CDR Mediation Service — Sync Contract
Version: 1.0 Status: Draft Owner: Commerce + Regulator Liaison Last Updated: 2026-04-21 Companion: DATA_MODEL · EVENT_SCHEMAS · FAILURE_MODES · DEPLOYMENT_TOPOLOGY
This document defines:
- Per-aggregate conflict-resolution policy (what happens when two writes race).
- Multi-region synchronisation — hot region vs DR, regional divergence rules.
- The outbox-to-NATS publication contract.
- The ATRA schema negotiation lifecycle.
- Backwards-compatibility guarantees for the REST API and NATS event payloads.
The service is designed around one core simplification: every domain object is append-only. Conflict resolution collapses to an ordering problem, not a merging problem.

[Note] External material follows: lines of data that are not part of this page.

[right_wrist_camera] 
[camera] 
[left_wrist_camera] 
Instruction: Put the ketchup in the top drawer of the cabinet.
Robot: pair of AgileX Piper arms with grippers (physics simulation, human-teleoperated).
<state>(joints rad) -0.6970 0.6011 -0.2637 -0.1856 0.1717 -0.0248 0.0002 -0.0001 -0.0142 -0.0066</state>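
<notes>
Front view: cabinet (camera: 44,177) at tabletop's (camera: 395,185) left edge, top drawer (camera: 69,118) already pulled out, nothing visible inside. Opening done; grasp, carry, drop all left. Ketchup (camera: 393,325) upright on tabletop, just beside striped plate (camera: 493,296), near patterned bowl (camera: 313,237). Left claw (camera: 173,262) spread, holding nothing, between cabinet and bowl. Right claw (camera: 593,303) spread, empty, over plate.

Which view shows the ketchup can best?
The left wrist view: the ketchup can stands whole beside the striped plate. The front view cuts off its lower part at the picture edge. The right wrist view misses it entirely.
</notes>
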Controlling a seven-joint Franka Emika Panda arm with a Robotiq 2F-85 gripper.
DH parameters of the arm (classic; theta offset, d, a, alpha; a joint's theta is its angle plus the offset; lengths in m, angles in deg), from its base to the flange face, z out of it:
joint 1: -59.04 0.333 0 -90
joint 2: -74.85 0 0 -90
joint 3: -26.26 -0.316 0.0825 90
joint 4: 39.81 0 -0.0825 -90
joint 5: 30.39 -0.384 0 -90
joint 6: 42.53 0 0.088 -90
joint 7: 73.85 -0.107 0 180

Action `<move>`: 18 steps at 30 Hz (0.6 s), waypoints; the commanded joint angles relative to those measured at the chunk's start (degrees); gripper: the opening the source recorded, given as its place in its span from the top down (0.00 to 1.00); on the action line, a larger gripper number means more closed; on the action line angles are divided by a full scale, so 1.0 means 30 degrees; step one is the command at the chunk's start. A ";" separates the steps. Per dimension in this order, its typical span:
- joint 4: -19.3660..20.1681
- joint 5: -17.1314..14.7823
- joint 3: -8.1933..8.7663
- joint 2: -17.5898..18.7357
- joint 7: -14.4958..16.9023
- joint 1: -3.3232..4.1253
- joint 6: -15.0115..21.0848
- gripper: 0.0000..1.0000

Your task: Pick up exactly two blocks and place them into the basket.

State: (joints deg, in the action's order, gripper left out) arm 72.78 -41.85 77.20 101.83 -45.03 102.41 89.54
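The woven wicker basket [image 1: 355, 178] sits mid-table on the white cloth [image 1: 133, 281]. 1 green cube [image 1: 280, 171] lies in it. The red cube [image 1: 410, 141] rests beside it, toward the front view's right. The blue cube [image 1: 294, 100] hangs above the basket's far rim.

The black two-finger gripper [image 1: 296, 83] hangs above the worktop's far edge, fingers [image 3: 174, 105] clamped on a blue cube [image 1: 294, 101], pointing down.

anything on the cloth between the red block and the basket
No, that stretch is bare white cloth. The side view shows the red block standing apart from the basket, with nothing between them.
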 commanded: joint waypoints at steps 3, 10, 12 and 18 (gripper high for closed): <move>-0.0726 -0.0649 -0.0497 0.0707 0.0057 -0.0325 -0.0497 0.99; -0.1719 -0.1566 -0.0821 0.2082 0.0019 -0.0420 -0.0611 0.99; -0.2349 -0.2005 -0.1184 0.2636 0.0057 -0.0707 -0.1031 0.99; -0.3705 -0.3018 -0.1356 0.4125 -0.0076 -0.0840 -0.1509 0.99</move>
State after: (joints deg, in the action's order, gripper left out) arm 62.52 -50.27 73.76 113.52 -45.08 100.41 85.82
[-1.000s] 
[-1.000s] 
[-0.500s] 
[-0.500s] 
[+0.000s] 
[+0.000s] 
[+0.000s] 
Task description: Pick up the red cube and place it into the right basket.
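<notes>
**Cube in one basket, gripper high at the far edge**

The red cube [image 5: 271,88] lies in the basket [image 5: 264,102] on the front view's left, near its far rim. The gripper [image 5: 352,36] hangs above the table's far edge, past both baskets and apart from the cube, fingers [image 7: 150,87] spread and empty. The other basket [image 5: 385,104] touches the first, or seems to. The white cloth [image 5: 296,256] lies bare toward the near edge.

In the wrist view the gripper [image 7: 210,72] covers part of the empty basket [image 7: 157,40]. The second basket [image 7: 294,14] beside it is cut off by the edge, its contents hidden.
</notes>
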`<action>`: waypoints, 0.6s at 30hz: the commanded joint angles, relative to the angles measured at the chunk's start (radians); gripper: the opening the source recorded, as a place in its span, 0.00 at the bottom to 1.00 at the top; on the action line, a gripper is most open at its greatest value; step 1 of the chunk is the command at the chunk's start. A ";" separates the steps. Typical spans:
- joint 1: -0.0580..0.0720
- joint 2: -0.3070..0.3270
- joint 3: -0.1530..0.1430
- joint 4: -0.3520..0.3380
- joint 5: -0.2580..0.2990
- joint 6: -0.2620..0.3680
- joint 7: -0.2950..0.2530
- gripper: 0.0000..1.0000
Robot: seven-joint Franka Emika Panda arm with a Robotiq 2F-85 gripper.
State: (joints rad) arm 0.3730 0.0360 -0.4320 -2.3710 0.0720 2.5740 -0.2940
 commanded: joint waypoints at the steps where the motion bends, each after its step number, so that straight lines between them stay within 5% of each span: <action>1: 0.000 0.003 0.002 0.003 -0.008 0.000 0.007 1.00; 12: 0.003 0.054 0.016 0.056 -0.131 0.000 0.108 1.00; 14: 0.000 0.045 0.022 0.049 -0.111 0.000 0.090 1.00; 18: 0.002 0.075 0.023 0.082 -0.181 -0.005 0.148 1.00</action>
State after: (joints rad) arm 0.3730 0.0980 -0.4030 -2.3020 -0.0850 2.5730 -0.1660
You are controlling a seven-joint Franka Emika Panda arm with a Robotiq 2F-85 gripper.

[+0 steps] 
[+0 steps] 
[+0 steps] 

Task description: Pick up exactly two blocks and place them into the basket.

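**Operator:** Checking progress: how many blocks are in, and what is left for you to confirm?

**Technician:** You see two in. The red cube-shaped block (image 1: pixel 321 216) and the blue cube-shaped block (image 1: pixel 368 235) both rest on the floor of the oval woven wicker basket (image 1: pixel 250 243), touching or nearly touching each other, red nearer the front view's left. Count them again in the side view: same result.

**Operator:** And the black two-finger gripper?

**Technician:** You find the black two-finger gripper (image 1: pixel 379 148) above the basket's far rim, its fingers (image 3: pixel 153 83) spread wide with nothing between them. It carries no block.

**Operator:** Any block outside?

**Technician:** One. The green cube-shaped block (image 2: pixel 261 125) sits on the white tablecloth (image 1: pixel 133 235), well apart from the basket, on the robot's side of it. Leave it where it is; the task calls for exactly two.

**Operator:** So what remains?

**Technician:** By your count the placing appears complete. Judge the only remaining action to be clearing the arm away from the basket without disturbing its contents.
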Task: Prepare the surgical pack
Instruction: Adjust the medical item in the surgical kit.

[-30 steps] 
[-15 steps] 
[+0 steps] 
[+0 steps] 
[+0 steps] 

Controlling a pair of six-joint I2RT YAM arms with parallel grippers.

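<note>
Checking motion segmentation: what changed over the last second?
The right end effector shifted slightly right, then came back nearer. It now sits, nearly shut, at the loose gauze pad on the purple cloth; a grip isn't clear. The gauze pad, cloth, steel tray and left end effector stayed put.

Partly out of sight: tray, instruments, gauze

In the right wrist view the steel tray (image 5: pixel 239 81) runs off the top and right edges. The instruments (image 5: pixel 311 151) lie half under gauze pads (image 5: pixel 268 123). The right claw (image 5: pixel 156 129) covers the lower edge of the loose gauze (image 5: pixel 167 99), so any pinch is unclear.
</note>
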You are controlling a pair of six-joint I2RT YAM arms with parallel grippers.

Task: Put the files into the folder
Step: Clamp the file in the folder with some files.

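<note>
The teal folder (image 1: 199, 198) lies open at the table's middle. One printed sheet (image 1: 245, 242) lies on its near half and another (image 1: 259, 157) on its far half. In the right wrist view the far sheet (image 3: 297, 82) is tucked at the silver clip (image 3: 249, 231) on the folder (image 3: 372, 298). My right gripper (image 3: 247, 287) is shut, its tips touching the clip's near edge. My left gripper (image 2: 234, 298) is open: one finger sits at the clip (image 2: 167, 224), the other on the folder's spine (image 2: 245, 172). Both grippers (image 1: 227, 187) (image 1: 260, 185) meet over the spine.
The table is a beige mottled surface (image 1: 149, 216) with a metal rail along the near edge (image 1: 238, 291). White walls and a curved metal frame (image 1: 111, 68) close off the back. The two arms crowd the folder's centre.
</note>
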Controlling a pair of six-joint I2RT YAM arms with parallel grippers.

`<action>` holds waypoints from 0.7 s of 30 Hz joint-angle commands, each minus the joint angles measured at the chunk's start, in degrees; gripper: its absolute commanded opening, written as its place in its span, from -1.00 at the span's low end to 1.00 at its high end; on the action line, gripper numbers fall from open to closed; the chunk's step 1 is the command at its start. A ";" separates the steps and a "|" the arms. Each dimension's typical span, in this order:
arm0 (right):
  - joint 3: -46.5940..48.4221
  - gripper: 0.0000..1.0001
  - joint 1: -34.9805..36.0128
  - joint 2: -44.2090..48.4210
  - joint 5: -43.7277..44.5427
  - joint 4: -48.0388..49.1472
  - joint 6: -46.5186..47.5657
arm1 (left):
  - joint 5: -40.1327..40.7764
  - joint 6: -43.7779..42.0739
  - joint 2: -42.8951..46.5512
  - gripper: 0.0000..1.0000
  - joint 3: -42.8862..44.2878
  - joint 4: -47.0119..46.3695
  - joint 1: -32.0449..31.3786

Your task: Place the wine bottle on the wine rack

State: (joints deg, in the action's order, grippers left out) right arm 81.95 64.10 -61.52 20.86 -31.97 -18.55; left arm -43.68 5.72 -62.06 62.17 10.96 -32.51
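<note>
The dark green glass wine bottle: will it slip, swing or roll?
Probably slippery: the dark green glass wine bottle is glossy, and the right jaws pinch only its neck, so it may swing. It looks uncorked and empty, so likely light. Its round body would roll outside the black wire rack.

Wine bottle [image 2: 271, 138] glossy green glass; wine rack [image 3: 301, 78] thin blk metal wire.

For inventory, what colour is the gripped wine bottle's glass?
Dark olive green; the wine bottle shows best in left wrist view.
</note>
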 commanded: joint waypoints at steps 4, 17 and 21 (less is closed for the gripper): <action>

1. Per-aggregate conflict policy
| Aggregate | Policy | Rationale |
|---|---|---|
CdrRecord | append_only | Originals immutable; corrections are new rows keyed by (messageId, adjustmentOf) |
CdrRollup | append_only | One row per (bucketHour, operatorId); computed once by leader |
CdrChainEntry (chain inside CdrRollup) | single_writer_leader | Only the leader's scheduled UC-03 computes chain hashes |
CdrExport | single_writer_leader | File generation is leader-only; fileSequenceNumber monotonic |
ExportDelivery | append_only | Each attempt logged; latest status derived from MAX(started_at) |
CdrAdjustment | append_only | Adjustments can themselves be adjusted — chained via adjustmentOf |
CdrAuditEntry | append_only | Pure audit; UPDATE/DELETE rejected at DB layer |
TapSequence (per recording_entity) | single_writer_serial | UPDATE ... RETURNING in serialised transaction; collisions impossible by construction |
TransparencyAnchor | append_only | One per (day, operatorId); once submitted, never revoked |
RegulatorSchema (activation) | server_authoritative + four_eyes | Exactly one active variant per exportType |
MsisdnVault | append_only | Per-CDR encrypted MSISDN; never mutated |
2. Multi-region synchronisation
Per ADR-0004 §14, the platform runs hot in Kabul with warm-standby in Mazar (both Afghanistan) and async DR to dxb (Dubai sovereign cloud).
2.1 Writes
- Regional locality. CDRs are written in the region where the terminating DLR landed (usually Kabul for domestic, dxb for international MT).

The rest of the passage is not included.